Nestes tempos diferentes de confinamentos, restrições e exigências de trabalho esta advogada afirma mesmo que têm chegado às mãos casos de crianças que ficam sós em casa. “Qualquer pessoa pode denunciar a presença em casa de uma criança sozinha e menor de 12 anos: um vizinho, um dos pais (quando há regulação do poder paternal), alguém que saiba que a criança ficou sozinha, deve e pode denunciar à PSP ou GNR ou até junto de uma Comissão de Proteção de menores dizendo que a criança está em perigo”.
E se a lei permite que uma criança com 12 anos ou mais, fique em casa sozinha, não abre, no entanto, portas a que a mesma possa ficar a tomar conta de irmãos menores. “Há crianças com vários níveis de maturidade, a lei considera que a partir dos 12 anos já tem um maior discernimento e consegue cuidar de si. Mas isso não significa, por exemplo, que possa tomar conta de irmãos mais novos", explica, dando o seguinte exemplo: "uma criança de 12 anos não pode ficar sozinha em casa com um irmão de sete anos, aí tem de haver sempre um adulto a supervisionar, mas se a criança tiver 16 anos já pode”.

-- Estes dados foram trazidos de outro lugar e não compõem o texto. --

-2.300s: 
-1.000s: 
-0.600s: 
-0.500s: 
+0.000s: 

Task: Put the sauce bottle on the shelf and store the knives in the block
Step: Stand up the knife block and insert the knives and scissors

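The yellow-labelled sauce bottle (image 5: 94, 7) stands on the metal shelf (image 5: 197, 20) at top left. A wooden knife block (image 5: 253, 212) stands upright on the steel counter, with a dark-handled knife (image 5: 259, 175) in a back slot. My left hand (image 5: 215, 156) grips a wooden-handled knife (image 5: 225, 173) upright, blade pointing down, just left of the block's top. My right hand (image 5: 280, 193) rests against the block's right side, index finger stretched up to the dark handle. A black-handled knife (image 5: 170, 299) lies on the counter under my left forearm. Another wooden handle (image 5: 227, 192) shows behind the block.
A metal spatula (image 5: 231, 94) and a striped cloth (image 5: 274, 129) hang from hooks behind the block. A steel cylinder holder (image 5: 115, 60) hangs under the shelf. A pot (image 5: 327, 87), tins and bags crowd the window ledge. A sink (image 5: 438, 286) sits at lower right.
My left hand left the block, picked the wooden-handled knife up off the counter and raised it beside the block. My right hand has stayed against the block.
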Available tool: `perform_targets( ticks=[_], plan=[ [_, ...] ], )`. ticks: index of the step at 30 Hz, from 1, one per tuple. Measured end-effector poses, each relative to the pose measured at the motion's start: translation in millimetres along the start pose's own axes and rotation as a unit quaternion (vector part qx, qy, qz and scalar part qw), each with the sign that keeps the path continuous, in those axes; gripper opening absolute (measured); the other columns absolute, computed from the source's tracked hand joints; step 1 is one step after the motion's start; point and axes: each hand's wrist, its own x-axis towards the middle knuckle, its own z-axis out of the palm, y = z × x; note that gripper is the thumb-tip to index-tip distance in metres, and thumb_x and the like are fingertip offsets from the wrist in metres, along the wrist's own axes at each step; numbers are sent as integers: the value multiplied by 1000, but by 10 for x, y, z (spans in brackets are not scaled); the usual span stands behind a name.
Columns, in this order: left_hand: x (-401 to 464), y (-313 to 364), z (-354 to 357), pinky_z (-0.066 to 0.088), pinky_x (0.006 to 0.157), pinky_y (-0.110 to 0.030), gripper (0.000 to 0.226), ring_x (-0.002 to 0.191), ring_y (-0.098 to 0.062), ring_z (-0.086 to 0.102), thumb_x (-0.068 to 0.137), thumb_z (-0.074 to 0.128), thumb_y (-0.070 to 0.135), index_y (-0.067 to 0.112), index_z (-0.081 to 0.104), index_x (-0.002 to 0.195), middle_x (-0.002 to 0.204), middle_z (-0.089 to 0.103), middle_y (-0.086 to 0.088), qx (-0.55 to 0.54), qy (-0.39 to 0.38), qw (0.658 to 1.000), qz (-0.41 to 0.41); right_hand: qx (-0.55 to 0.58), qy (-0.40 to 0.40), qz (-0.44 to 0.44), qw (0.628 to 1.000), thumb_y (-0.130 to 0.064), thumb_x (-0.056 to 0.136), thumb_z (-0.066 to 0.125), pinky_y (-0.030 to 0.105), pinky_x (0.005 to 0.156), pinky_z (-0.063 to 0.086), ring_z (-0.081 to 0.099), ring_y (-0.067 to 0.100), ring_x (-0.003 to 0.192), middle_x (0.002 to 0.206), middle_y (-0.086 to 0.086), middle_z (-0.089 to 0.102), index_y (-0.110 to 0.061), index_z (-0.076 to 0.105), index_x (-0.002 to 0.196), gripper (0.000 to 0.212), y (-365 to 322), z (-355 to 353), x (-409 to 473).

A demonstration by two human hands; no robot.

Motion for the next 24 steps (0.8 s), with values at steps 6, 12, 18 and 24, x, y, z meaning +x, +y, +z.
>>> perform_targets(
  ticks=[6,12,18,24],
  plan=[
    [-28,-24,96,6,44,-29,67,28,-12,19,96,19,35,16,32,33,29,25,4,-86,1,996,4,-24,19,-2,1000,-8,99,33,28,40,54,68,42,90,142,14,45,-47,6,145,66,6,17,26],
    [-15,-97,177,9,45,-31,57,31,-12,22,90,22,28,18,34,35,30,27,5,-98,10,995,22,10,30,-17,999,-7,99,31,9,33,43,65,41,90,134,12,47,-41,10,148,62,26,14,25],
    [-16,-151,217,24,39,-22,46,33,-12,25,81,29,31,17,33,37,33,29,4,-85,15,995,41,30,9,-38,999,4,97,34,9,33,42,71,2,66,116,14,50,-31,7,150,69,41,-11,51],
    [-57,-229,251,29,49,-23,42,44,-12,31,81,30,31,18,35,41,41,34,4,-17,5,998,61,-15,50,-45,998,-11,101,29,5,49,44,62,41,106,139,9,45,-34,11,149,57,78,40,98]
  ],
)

Perante as informações que apontam para encerramento de escolas, Alexandra Atanásio Beja diz que “o governo deverá prever uma exceção em que a escola só abre para crianças de pais que exerçam profissões de primeira linha (médicos, enfermeiros, policias, trabalhadores de supermercado, etc…). Há situações em que os pais têm de estar na linha da frente e tem de haver resposta para as crianças. Tal como aconteceu no primeiro confinamento”, recorda.
Nestas declarações à Renascença, Alexandra Beja reveal que, em tempos de pandemia, aumentaram os processo ligados à família e menores, “muitos processos de incumprimento por temerem contágios, pais que defendem que a criança fique só com um dos progenitores para não haver contágios".
"Ainda há pouco tempo tive uma situação de uma mãe positiva que tinha duas filhas que não estavam positivas e o pai queria que elas não estivessem com a mãe. Apesar de terem mais de 12 anos levantou-se a questão se poderiam ficar sozinhas em casa, com uma mãe isolada num quarto", explica. Alexandra Beja considera que “as pessoas não estavam habituadas a estar confinadas todas juntas num mesmo espaço. Gerou violência doméstica e maus tratos a menores, mais disputas entre casais. Incumprimentos na partilha de menores, processos de alteração de regulação parental, etc.”.
Com o agravar da pandemia, também muitos os pais ponderaram não levar os filhos à escola e assumirem a decisão, mesmo sem possibilidade de justificação de faltas que podem levar ao chumbo de ano. Esta advogada recorda que os pais que avancem para essa decisão, sem qualquer justificação clinica, podem enfrentar problemas. “Para as crianças não irem à escola têm de justificar as faltas. Quando as crianças não aparecem a escola denuncia a situação à Comissão Nacional de Proteção de Jovens que avalia a questão e caso a intervenção junto dos pais não tenha sucesso a Comissão informa o Ministério Público que avaliará a situação e promoverá, ou não, um processo judicial onde os pais vão ter de responder”, remata.